Task details>
After repeating the line containing "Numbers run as", stop; until then, repeat each line of the listing below exactly, starting with the first.

● ● ● ●

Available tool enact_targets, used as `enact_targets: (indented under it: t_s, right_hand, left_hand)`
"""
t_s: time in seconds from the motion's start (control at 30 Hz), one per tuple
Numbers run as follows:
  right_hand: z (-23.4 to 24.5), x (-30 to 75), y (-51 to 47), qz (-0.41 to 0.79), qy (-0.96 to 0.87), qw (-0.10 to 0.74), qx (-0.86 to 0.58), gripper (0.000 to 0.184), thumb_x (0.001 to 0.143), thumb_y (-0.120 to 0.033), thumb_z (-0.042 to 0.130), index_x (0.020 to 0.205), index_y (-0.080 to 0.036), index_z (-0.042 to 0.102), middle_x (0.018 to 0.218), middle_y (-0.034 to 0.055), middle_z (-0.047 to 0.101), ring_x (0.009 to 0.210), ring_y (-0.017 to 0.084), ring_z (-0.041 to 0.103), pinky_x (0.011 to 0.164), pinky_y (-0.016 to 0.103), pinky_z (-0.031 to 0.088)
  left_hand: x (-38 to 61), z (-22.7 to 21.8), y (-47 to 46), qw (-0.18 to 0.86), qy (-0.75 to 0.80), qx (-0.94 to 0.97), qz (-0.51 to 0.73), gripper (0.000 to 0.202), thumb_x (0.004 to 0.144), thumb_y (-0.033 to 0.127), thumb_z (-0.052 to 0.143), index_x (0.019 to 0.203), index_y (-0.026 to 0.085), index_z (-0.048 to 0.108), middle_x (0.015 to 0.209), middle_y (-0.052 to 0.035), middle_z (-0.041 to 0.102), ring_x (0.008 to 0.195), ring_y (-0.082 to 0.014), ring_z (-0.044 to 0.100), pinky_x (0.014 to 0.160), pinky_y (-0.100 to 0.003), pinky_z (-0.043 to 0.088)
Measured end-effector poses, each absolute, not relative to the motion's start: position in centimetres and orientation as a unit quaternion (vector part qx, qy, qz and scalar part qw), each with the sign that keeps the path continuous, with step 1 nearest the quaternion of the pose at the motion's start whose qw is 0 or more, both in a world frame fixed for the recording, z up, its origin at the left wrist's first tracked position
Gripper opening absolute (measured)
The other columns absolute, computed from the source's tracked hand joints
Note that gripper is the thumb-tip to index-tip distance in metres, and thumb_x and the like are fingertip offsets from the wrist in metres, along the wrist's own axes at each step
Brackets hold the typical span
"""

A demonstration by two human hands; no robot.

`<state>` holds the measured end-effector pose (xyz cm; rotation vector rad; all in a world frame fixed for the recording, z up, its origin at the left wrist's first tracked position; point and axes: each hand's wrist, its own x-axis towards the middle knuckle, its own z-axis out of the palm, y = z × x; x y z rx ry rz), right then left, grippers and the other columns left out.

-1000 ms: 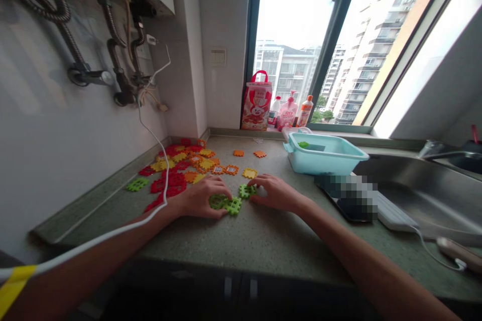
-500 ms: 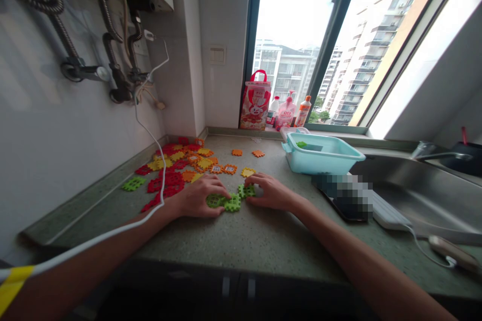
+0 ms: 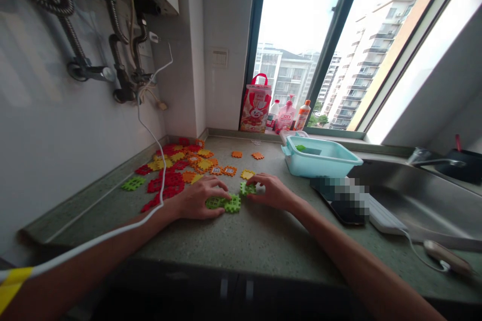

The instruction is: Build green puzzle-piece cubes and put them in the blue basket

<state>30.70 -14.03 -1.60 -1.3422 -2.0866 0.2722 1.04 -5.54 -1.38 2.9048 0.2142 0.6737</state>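
Note:
My left hand (image 3: 201, 196) rests on the countertop, fingers closed over a green interlocking plastic piece (image 3: 214, 202). Joined to its right side, or touching it, is a second green piece (image 3: 232, 203). Between the thumb and fingers of my right hand (image 3: 271, 191) is another green piece (image 3: 247, 189), a little apart from that pair. Just beyond the hands lies a yellow piece (image 3: 247, 174). A heap of red pieces (image 3: 169, 181), with orange and yellow ones mixed in, spreads beside and behind my left hand.
A light blue plastic tub (image 3: 320, 158) stands right of the hands, near the sink (image 3: 425, 200). A phone (image 3: 348, 210) and a white power strip (image 3: 386, 215) lie in front of it. A white cable (image 3: 162, 180) hangs across my left arm. Bottles (image 3: 286, 115) line the windowsill.
The right-hand green piece has shifted slightly away from the joined pair, leaving a small gap. My left hand stays put. The camera view has tilted slightly.

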Motion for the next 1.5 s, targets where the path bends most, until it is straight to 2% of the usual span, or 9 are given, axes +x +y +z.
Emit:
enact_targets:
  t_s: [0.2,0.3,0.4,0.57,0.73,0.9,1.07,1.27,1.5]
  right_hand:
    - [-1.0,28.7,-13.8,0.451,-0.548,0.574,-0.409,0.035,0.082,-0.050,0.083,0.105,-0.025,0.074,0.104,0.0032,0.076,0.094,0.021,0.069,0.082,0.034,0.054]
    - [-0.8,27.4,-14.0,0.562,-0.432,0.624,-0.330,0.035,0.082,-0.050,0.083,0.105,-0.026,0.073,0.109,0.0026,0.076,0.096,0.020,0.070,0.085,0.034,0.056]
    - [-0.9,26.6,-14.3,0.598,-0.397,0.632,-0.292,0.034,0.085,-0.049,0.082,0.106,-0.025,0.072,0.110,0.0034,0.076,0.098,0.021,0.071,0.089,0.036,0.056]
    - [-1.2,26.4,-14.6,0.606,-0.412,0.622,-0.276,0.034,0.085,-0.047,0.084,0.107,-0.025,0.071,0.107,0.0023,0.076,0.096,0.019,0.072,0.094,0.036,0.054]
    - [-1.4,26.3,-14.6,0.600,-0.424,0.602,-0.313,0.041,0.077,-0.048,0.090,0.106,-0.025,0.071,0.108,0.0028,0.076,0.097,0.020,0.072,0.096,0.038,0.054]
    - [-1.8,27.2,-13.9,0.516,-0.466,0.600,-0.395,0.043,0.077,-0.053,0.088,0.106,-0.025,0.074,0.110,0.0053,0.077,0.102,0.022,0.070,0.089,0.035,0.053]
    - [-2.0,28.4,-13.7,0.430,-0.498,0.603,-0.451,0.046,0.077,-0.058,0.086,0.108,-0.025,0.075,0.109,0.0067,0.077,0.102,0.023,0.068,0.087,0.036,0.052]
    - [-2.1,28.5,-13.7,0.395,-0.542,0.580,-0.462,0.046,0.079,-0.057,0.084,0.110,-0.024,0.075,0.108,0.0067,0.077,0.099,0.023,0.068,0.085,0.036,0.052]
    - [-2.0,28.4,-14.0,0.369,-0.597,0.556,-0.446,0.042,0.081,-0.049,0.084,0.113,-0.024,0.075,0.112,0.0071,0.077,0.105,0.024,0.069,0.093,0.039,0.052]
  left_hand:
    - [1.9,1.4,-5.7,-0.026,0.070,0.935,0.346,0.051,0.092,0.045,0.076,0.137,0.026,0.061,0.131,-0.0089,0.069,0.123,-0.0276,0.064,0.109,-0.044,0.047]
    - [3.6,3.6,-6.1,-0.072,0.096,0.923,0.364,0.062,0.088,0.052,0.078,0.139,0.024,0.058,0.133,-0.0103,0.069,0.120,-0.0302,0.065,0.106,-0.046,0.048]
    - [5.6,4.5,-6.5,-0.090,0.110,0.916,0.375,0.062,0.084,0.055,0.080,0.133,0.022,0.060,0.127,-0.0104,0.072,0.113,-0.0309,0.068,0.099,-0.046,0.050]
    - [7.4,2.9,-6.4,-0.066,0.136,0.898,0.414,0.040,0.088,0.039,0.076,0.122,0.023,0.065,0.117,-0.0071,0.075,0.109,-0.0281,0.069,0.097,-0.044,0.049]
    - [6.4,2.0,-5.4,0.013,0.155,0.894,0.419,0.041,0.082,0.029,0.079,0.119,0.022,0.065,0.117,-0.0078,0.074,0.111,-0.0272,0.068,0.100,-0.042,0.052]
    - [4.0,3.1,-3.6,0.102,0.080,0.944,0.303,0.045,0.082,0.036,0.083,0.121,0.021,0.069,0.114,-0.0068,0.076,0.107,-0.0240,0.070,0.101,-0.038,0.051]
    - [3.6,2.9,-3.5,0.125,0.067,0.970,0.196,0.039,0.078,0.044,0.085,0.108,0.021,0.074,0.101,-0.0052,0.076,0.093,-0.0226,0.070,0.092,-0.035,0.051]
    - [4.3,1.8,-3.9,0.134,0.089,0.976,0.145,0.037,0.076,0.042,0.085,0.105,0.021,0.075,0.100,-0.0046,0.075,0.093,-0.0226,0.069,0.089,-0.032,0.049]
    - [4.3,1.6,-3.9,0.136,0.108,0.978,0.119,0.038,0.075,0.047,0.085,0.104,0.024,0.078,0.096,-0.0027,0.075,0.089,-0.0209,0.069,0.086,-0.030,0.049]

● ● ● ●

Task response>
Available tool enact_targets, used as `enact_targets: (indented under it: t_s, right_hand, left_hand)`
"""
t_s: time in seconds from the motion's start (control at 30 Hz), one per tuple
Numbers run as follows:

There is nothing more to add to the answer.